**THE PROBLEM**
Say how many lines in the entries contain "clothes", giving only the number.

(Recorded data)

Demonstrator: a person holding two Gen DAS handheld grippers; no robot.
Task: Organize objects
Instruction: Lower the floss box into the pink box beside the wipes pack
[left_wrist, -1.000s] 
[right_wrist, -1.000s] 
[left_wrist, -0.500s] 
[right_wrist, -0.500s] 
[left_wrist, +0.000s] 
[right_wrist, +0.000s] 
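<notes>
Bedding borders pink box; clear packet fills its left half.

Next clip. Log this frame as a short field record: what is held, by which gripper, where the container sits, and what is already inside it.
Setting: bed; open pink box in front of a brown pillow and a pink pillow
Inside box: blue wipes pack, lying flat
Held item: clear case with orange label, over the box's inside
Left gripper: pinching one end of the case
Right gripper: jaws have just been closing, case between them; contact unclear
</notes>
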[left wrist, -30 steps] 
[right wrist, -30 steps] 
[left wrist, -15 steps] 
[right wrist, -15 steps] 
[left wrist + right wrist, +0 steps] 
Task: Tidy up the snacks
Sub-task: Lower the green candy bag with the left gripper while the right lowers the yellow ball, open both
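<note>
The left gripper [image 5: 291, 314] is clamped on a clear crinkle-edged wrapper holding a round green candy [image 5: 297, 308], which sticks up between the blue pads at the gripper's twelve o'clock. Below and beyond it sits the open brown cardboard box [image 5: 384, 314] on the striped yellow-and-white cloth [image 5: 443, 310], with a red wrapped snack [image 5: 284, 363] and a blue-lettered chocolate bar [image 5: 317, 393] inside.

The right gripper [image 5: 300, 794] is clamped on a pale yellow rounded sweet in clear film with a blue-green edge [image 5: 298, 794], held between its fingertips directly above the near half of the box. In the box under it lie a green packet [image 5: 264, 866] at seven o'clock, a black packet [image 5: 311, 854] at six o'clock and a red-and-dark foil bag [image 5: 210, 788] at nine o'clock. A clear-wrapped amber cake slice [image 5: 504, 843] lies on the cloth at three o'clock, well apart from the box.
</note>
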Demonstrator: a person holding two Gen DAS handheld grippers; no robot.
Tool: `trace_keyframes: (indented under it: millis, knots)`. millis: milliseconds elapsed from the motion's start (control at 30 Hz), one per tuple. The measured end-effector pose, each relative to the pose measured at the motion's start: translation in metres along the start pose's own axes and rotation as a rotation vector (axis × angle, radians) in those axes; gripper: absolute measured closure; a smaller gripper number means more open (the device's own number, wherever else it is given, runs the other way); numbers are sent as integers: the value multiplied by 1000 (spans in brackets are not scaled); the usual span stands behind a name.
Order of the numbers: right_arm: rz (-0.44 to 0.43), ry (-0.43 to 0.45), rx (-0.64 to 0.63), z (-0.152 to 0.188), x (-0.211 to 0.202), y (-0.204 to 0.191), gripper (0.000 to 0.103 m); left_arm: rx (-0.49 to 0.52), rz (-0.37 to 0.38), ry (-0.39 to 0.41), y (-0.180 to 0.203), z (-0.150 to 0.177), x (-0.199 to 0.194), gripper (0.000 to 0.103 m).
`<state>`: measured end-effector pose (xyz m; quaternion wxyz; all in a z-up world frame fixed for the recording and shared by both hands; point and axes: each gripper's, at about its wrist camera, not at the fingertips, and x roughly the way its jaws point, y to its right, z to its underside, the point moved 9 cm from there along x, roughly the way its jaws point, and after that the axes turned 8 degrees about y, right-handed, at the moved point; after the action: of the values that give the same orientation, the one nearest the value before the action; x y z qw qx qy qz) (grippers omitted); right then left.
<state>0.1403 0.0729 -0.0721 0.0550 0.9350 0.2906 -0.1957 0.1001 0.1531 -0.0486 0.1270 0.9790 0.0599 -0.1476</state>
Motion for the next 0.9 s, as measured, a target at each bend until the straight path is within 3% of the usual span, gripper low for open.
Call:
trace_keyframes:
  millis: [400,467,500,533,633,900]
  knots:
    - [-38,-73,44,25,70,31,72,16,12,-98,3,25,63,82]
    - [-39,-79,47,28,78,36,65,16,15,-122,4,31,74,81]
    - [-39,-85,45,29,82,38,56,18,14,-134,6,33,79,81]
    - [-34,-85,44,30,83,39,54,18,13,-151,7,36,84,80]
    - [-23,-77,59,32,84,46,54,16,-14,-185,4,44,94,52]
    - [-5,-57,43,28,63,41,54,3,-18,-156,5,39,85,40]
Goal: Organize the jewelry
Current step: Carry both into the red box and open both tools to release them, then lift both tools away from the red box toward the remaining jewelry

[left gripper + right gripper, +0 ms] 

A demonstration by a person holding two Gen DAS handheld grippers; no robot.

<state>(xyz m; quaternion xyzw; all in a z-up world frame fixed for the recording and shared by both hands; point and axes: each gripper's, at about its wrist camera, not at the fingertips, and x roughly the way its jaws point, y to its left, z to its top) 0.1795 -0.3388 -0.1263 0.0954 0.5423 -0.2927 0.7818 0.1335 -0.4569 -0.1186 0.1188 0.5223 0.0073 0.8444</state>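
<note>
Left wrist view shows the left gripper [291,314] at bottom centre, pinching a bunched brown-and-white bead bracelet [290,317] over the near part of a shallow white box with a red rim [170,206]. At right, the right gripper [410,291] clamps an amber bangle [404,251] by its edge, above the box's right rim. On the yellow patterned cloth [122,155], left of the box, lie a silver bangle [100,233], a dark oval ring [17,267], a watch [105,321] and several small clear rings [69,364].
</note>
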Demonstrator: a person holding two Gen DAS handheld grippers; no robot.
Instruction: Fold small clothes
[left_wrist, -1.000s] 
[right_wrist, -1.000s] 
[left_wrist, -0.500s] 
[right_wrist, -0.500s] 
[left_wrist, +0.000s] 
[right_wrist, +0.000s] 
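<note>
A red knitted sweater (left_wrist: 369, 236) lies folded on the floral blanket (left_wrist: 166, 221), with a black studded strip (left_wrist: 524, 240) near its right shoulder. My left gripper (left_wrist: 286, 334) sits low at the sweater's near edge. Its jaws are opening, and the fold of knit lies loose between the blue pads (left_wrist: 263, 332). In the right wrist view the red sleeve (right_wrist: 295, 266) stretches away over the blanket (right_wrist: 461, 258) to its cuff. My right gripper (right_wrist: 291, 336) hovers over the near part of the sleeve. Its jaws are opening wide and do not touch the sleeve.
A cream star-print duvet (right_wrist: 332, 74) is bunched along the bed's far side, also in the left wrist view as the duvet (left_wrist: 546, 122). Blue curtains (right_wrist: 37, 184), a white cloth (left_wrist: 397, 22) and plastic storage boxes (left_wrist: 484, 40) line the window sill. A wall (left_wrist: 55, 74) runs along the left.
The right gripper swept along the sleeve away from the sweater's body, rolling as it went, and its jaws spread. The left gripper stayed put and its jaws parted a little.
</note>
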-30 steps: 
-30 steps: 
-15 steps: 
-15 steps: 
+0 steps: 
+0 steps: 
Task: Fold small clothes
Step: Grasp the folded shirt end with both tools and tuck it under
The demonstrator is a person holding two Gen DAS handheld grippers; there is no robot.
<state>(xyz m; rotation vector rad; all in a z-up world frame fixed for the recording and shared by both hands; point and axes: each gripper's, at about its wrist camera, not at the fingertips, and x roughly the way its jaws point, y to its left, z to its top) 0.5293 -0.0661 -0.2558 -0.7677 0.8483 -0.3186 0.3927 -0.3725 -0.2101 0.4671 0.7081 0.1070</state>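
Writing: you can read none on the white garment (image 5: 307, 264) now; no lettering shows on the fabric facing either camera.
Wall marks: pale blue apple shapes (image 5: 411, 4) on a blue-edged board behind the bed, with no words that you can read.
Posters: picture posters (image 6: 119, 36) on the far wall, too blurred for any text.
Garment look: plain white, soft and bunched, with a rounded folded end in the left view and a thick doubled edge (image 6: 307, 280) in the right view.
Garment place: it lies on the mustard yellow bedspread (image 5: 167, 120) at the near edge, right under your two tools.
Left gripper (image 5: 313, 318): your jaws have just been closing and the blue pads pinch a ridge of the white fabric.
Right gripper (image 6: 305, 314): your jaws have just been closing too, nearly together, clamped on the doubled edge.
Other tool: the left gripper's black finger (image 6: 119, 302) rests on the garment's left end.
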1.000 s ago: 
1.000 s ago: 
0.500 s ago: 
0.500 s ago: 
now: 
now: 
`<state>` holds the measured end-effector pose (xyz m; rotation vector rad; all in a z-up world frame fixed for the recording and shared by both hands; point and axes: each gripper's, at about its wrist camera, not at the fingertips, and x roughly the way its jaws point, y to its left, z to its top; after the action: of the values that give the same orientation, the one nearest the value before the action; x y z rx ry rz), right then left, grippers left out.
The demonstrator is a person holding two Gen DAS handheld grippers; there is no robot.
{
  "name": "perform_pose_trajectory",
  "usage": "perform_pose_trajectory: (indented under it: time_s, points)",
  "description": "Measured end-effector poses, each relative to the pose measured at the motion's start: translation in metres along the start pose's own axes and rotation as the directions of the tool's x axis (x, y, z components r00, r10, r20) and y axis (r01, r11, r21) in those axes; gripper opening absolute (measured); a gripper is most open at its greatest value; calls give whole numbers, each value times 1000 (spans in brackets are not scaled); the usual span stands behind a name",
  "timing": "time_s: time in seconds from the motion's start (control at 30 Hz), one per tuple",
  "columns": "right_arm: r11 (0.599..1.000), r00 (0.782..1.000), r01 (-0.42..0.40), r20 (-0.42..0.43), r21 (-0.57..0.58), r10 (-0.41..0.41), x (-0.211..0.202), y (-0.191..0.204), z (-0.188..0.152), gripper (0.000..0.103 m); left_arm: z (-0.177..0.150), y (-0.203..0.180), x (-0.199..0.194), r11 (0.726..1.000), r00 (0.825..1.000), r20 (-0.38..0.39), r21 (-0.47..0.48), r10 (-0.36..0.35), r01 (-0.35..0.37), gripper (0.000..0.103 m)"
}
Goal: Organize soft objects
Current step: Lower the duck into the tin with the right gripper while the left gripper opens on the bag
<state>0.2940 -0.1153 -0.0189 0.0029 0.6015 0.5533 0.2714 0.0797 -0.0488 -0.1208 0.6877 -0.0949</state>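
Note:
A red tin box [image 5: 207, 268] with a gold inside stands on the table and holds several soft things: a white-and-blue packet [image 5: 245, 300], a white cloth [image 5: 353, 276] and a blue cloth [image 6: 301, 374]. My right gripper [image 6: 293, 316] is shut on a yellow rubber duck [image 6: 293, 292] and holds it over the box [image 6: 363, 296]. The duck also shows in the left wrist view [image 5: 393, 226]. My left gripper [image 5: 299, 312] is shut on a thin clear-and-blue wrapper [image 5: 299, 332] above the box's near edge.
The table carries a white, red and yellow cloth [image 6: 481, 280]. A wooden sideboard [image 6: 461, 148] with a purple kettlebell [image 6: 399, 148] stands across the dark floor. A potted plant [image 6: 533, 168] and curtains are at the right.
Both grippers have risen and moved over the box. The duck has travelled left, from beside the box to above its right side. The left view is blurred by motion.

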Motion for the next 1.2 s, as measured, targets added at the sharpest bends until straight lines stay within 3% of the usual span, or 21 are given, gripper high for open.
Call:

**SOLUTION**
2